- Opening Delimiter -

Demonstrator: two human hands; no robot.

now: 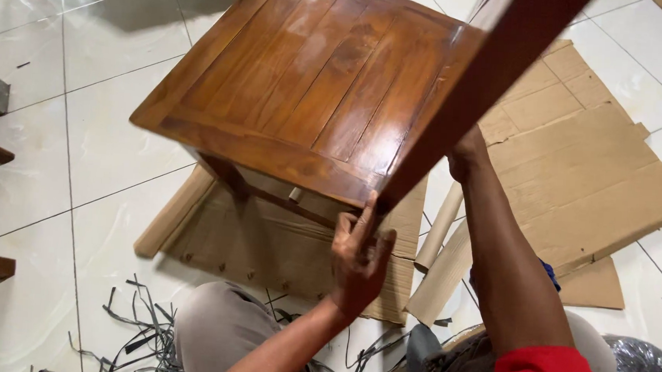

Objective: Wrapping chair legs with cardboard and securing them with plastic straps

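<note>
Wooden board (492, 74), long, reddish-brown, glossy; left hand (359, 258) grips its lower end.

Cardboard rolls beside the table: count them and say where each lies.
2. One narrow cardboard roll leans just right of the table, below the right hand. A wider roll lies beneath it on the cardboard sheet. Others may be hidden.

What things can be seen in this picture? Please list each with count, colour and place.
wooden table: one, glossy brown, centre, tilted over the cardboard
wooden plank: one, dark brown, upper right, against the table corner
cardboard sheets: several, tan, flat on the floor
cardboard roll: one, tan, below the table corner
plastic strap scraps: many, dark, bottom left
floor tiles: white, all around
left hand: one, at the table corner
right hand: one, at the plank, partly hidden
</note>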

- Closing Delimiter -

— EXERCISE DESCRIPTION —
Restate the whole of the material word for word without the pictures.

— RESULT FOR THIS TASK —
Demonstrator: two human hands; no robot.

now: 

Objective: Wrapping chair legs with cardboard and securing them with plastic straps

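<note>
Wooden board (492, 74), long, reddish-brown, glossy; left hand (359, 258) grips its lower end.

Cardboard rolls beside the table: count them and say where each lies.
2. One narrow cardboard roll leans just right of the table, below the right hand. A wider roll lies beneath it on the cardboard sheet. Others may be hidden.

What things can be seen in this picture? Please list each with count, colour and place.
wooden table: one, glossy brown, centre, tilted over the cardboard
wooden plank: one, dark brown, upper right, against the table corner
cardboard sheets: several, tan, flat on the floor
cardboard roll: one, tan, below the table corner
plastic strap scraps: many, dark, bottom left
floor tiles: white, all around
left hand: one, at the table corner
right hand: one, at the plank, partly hidden
</note>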

The answer given above is complete.